Friday, December 18, 2020

[Cerita dan Tarian] V - It just Feels Right

(cerita sebelumnya [Cerita dan Tarian] IV)


Sesekali kulirik lelaki di sebelahku ini. Bukan pertama kalinya aku bepergian jauh dengan seorang lelaki baik untuk perjalanan profesional atau sekedar liburan. Namun kali ini rasanya berbeda, apalagi setelah ia menjawab pertanyaan pertama tadi. Aku merasa ada harapan dan selangkah lebih maju. 
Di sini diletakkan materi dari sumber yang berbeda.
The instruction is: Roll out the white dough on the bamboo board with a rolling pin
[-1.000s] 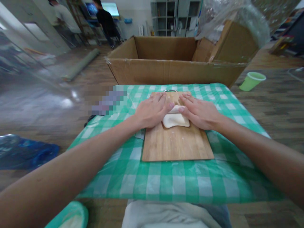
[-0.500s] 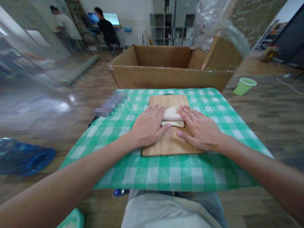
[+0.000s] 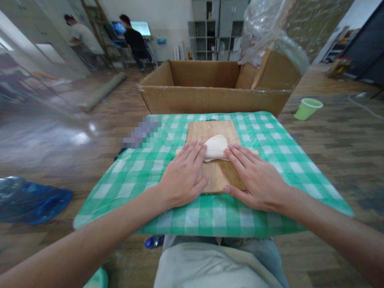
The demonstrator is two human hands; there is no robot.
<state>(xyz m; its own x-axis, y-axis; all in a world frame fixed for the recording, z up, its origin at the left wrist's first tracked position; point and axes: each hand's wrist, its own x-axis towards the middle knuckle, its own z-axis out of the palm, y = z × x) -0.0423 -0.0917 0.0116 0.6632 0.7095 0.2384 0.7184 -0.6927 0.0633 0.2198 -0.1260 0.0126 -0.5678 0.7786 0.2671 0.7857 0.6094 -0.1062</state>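
Note:
A flattened piece of white dough [image 3: 216, 143] lies on a wooden cutting board [image 3: 214, 176] in front of me. My left hand [image 3: 185, 174] rests palm down with fingers stretched forward at the dough's left side. On the other side my right hand [image 3: 256, 176] lies flat in the same way, its fingertips touching the dough's right edge. Beneath the fingers runs a pale rolling pin [image 3: 255, 152], whose ends peek out past both hands. Most of the pin is hidden by the fingers, and its middle is hard to tell from the dough.
The board lies on a table with a green checked cloth [image 3: 288, 168]. A blurred-out flat object [image 3: 141, 132] is at its far left edge. Beyond stands a big cardboard box [image 3: 210, 96]. A green bucket [image 3: 308, 109] is on the floor at right; two people are at the back.
Both hands have drawn back toward me over the board, spreading slightly apart. The dough edge that showed on my side of the roll is now mostly covered, and the pin's ends have come into sight.

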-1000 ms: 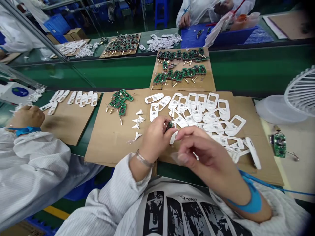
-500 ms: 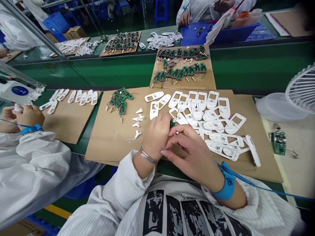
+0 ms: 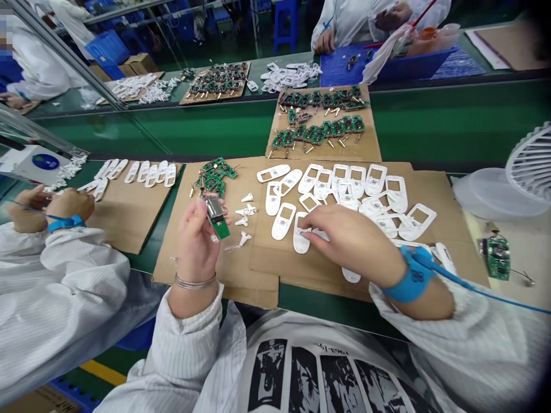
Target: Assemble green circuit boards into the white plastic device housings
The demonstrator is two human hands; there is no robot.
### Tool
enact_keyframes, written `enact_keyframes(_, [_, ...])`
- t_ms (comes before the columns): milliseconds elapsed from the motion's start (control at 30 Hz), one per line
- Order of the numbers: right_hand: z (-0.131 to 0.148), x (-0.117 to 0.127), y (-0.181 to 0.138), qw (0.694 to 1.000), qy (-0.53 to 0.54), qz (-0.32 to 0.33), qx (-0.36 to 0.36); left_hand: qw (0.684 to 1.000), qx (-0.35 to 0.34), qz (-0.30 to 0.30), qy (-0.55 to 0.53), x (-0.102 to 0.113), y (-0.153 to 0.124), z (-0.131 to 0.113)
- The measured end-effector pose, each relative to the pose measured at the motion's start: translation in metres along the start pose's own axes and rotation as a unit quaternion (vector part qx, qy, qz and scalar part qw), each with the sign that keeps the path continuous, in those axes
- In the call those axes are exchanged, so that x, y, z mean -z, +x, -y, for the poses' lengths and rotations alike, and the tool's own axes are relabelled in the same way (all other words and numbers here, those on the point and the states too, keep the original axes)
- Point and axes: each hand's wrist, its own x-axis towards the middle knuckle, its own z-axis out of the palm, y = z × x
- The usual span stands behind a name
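My left hand (image 3: 198,235) is raised over the cardboard, its fingers closed around a circuit board (image 3: 216,217) with a silvery display block and a green end. Lower over the white plastic covers, my right hand (image 3: 344,235) pinches one white cover (image 3: 301,241) by its right side, and that cover appears to lie on the cardboard. Just left of it rests another white cover (image 3: 283,222) with a rectangular window. Small white plastic parts (image 3: 245,221) lie between my hands. Beyond my left hand is a cluster of green circuit boards (image 3: 215,172), partly hidden by it.
Many white covers (image 3: 374,180) overlap on the cardboard sheet (image 3: 267,252). A second board (image 3: 322,152) carries rows of circuit boards. At right are a fan (image 3: 531,163), a clear tub (image 3: 486,192) and a single circuit board (image 3: 499,258). A co-worker's hands (image 3: 69,206) work at left.
My hands have moved apart. The left one went left, bringing the circuit board into plain sight; the right one reached among the white covers. Two covers now lie nearer me. The view shifted slightly.
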Motion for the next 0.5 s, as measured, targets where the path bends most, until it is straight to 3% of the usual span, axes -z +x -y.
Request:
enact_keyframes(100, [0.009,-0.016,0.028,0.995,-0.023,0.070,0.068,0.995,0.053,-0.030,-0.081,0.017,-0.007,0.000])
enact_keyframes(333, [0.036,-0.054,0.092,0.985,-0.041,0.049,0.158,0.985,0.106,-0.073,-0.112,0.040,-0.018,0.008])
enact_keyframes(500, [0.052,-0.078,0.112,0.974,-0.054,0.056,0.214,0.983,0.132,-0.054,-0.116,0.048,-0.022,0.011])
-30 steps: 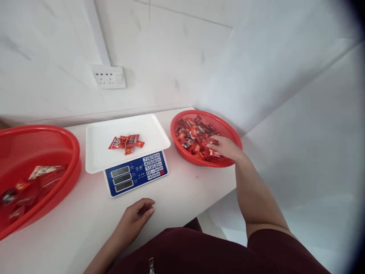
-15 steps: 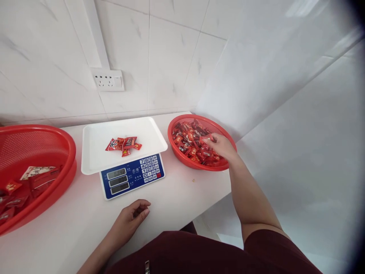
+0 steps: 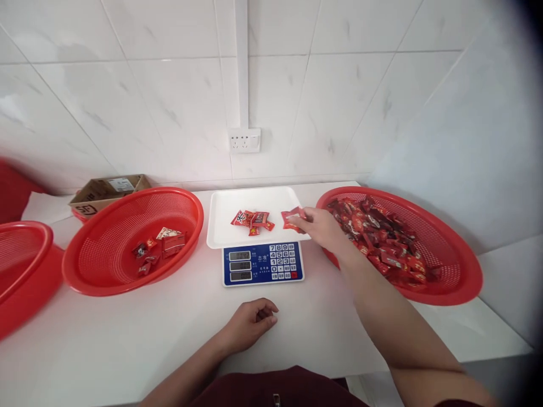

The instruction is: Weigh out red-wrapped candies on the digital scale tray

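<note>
My right hand (image 3: 320, 226) pinches a small red snack packet (image 3: 292, 217) over the right side of the white weighing tray (image 3: 220, 229). Several red packets (image 3: 253, 220) lie in a small heap at the tray's middle. Beneath the tray is a digital scale (image 3: 263, 265) with a blue panel, three displays and a keypad. My left hand (image 3: 252, 325) rests on the white table in front of the scale, fingers loosely curled with a gap to the thumb, holding nothing. To the right, partly behind my right forearm, stands a red basket (image 3: 464, 268) full of red packets (image 3: 382, 232).
Left of the scale sits another red basket (image 3: 91, 249) with a few packets (image 3: 172, 244) in it. A further red basket (image 3: 31, 308) is cut off at the left edge. Behind them is a cardboard box (image 3: 108, 189). A socket (image 3: 245, 140) is on the tiled wall.
My right hand has left the right basket with a red packet and moved left to the tray. The view has swung left. My left hand stays on the table.
</note>
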Motion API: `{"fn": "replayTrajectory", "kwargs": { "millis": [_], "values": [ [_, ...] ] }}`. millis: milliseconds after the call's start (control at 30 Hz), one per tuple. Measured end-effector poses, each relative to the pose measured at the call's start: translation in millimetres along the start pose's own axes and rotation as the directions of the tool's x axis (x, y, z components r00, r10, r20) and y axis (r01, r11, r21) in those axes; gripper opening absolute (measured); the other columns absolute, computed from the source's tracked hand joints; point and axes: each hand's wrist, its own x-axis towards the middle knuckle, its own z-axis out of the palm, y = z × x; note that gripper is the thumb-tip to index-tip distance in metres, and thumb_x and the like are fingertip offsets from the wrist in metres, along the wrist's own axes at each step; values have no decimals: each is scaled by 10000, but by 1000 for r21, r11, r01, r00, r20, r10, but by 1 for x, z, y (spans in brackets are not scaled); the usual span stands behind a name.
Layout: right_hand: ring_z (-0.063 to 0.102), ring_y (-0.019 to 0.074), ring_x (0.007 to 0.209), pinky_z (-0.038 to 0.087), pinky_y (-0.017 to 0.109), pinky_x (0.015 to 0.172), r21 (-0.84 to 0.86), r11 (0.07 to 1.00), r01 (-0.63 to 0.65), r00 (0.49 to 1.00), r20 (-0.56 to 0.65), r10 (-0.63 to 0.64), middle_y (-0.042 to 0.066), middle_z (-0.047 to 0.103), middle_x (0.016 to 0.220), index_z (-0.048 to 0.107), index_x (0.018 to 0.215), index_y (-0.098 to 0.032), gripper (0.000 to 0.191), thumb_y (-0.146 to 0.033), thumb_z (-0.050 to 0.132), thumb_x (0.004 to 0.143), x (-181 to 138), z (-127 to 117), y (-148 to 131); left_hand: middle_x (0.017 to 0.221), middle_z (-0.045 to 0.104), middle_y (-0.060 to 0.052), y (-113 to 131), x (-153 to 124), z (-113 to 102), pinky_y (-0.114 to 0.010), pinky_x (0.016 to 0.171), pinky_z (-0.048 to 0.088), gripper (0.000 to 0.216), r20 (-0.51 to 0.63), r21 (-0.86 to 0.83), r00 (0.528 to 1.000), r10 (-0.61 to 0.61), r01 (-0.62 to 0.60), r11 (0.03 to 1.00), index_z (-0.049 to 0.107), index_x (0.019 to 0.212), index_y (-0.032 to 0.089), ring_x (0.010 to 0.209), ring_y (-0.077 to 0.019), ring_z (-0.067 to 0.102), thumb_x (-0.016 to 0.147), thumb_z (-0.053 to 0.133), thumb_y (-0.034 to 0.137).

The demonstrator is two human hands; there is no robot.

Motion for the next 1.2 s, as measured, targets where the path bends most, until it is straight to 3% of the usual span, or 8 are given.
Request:
{"fn": "replayTrajectory", "kwargs": {
  "millis": [200,533,667,833,933,1033,1133,1200],
  "values": [
    [599,160,601,450,271,600,90,996,-6,999,-48,10,35,656,621,597,657,-179,410,-564,517,770,15,17,-1,835,602,-24,-4,0,0,-240,675,435,245,7,-18,1000,17,-17,1000,604,990,177,737,-129,534,807,528,321],
    [633,191,760,500,324,720,128,992,-17,951,-306,55,37,682,809,623,804,-206,194,-393,604,758,-41,-1,9,847,628,-27,1,-3,1,-248,680,448,249,20,45,999,38,-38,998,612,999,188,747,-139,553,810,514,318],
    [632,215,782,512,368,741,65,995,-77,888,-449,98,42,672,846,625,835,-224,182,-386,606,755,-61,-17,21,858,635,-31,1,-3,0,-251,684,457,258,27,48,999,32,-33,998,608,1012,188,748,-142,562,809,509,313],
    [629,235,881,492,381,801,-98,972,-212,758,-645,100,86,670,984,612,1017,-206,279,-364,552,795,-72,-71,62,878,644,-40,2,-3,0,-271,720,466,261,21,93,999,28,-30,995,598,1010,187,790,-163,589,814,497,327],
    [612,235,966,464,387,855,-261,911,-320,856,-491,160,73,627,1135,549,1167,-230,381,-315,540,796,-78,-104,84,892,643,-29,3,0,-1,-281,740,466,257,42,119,999,12,-17,993,581,1012,206,820,-172,596,828,475,350],
    [569,263,1055,433,394,897,-461,822,-334,942,-126,312,65,595,1202,557,1177,-242,416,-348,569,775,-83,-117,95,893,643,-26,3,2,-2,-285,750,466,261,70,145,997,11,-21,989,576,1016,214,829,-175,597,833,464,363],
    [470,295,1182,427,372,904,-596,768,-232,894,179,410,79,458,1357,467,1292,-259,598,-321,633,721,-84,-112,101,878,642,-28,4,3,-2,-285,743,471,276,57,154,998,8,-16,988,582,1010,212,825,-179,596,828,465,384],
    [393,316,1245,417,368,915,-664,724,-190,885,203,419,94,348,1428,378,1362,-259,722,-277,656,696,-82,-105,105,862,639,-28,6,3,-1,-283,728,475,288,38,154,999,2,-8,988,587,1005,212,813,-180,594,822,468,400]
  ]
}}
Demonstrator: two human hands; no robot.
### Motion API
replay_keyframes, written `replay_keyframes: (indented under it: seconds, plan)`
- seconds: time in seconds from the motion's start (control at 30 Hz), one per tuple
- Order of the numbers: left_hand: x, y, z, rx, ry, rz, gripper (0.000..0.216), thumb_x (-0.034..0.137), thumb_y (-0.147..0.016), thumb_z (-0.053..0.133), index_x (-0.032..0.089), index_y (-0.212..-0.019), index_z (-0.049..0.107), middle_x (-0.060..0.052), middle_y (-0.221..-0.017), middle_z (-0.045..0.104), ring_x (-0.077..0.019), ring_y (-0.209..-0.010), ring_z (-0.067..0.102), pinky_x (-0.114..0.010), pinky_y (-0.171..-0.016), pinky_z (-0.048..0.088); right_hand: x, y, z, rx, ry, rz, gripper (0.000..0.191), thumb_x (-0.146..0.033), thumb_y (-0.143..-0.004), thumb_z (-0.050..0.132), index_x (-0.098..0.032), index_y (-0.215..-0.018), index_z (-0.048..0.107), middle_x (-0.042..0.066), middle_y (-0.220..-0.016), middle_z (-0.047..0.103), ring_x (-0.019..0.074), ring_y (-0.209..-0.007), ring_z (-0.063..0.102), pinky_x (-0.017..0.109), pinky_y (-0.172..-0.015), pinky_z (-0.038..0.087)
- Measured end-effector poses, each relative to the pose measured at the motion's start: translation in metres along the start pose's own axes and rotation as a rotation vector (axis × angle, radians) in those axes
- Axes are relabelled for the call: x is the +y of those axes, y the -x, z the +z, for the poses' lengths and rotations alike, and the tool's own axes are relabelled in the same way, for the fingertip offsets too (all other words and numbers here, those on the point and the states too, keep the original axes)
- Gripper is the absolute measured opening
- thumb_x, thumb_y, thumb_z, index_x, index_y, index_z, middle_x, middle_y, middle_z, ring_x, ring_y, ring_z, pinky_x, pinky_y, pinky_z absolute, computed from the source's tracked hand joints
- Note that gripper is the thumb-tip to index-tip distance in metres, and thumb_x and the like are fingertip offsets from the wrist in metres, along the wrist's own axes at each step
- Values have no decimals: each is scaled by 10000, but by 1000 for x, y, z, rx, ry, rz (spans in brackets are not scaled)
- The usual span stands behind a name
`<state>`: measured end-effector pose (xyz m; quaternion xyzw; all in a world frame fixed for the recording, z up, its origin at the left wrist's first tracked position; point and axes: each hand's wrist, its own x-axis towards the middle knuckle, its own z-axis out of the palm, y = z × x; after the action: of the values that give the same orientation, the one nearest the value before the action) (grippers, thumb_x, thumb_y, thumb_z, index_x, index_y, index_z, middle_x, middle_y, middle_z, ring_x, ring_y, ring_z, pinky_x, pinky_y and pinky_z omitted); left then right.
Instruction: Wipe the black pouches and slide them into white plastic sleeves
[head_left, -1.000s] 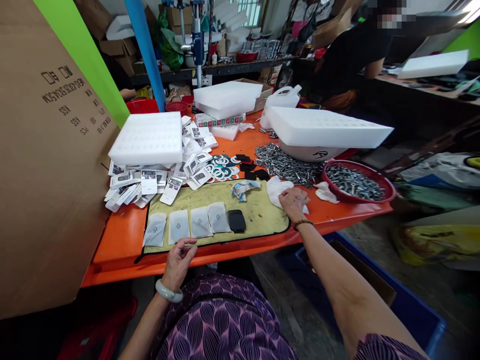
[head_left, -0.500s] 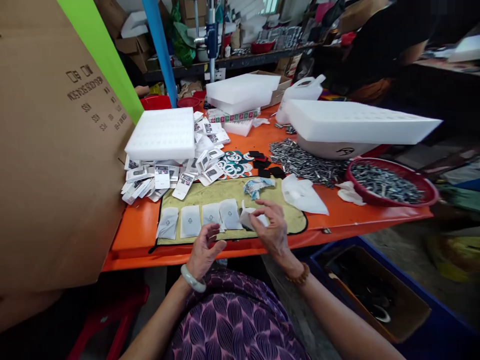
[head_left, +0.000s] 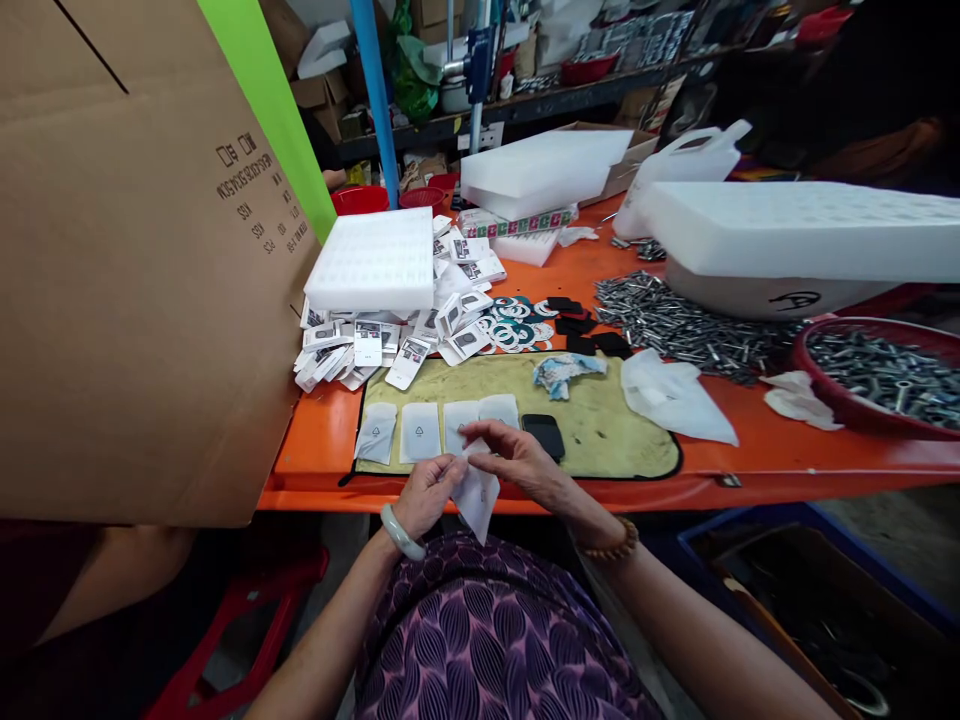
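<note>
Both my hands meet over the near edge of the orange table (head_left: 780, 458). My left hand (head_left: 429, 492) and my right hand (head_left: 511, 458) pinch one small translucent white pouch (head_left: 478, 494) between them, and it hangs toward my lap. Just beyond, several more of these pouches (head_left: 419, 431) lie in a row on a yellow-green mat (head_left: 607, 430). A flat black part (head_left: 543, 435) rests on the mat right of the row, close to my right hand.
A pile of printed cards (head_left: 375, 345) lies under a white foam tray (head_left: 373, 262). Loose metal bolts (head_left: 679, 325), a red basin of bolts (head_left: 874, 375), a white plastic bag (head_left: 675, 395) and a big cardboard sheet (head_left: 135, 250) surround the mat. A blue crate (head_left: 825, 590) sits below right.
My right hand came back from the white bag at the right with a pouch. My left hand rose to meet it, and both now grip the pouch near my lap.
</note>
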<state>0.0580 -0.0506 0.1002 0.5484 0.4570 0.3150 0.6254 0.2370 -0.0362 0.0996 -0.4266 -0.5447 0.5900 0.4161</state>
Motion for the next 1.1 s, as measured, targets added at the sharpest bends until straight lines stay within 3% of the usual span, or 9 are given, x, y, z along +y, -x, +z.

Petang keesokan harinya, kami sudah mendarat di terminal 3 Bandara Soekarno Hatta. Udara hangat menyambut begitu kami keluar dari pesawat. Kelembaban tropis begitu setelah beberapa jam lalu masih dalam aroma musim dingin. Tapi itu tak jadi soal. Daripada memikirkan cuaca, aku lebih sibuk dengan pikiranku karena dua hari lagi adalah hari pernikahan sepupuku, alasan utamaku pulang. Itu artinya kami akan bertemu dengan keluarga besar.

Aku yang mungkin kelihatan 'alim' di mata keluarga, untuk pertama kalinya aku membawa 'teman' dalam acara yang melibatkan keluarga besar. Orang asing lagi. Laki-laki lagi. Entahlah, aku benar-benar tidak bisa membayangkan apa reaksi dan komentar keluarga besarku. Huft, semoga tidak ada yang merasa canggung, harapku. Dan syukurlah, sepupu-sepupuku yang rata-rata lebih tua dariku sangat ramah dan membuat kita semua merasa nyaman. Dia pun nampak tak canggung meski jadi jauh lebih pendiam dari biasanya. Aku merasa tak hentinya tersenyum melihat diamnya mengamati lingkungan. Menurut pengakuannya, ini adalah belahan bumi paling selatan yang pernah ia sambangi. Belahan bumi di selatan khatulistiwa. I totally can relate. Aku sangat paham karena aku pun begitu ketika pertama kali menginjakkan kaki di Jepang. Otakku sibuk mencerna hal baru. Ada beberapa hal yang di Indonesia adalah common sense ternyata tidak di Jepang. 

"Seberapa sering kalian mengalami hujan zenith?" tanyanya waktu itu dalam perjalanan dari bandara menuju rumah salah satu sepupuku. 

"Hah? hujan apa?" tanyaku balik tak paham maksud pertanyaannya. Sepupuku, Mbak Ayu, yang menjemput kami di bandara pun tak kalah bingung. 

Dia pun berusaha menjelaskan diskripsi hujan yang dimaksud yaitu hujan yang terjadi akibat pertemuan dua angin pasat yang membentuk gumpalan naik ke atas awan karena pemanasan yang akhirnya menyebabkan awan menjadi menjadi menggumpal, kemudian mengalami titik jenuh, dan akhirnya hujan. 

"Ya emang gitu kan yang namanya hujan?" aku masih gagal paham kenapa dia tanya hal yang sudah jelas. Butuh beberapa waktu dan sedikit diskusi sengit untuk hanya membahas tentang hujan sampai akhirnya aku ingat memang ada beberapa jenis hujan. Aku tidak ingat pelajaran geografi yang entah sudah berapa abad yang lalu tentang macam-macam hujan karena di Indonesia kita paling sering mengalami satu macam hujan saja, hujan tropis. Hujan yang membuat kita basah kuyup seketika. Tapi ketika aku di Jepang, kadang aku merasa hujan di Jepang aneh. Kadang hujannya "bercanda" doang karena tidak membuat basah kuyup tapi cukup nampak terlalu lebat untuk disebut hujan rintik-rintik. Bukan aku saja orang Indonesia yang pernah mengomentari kalau hujan di Jepang ini ga bikin basah. Mbak Ayu pun yang pernah mengunjungiku di Jepang mengomentari hal yang sama. 

Barulah aku sadar ini salah satu common sense gap di antara kita. "Oh I see... ya maaf, kita lupa ada macam-macam hujan. Di Indonesia ya seperti ini hujannya. Bulirnya besar-besar langsung bikin basah," jawabku akhirnya menutup bahasan tentang hujan.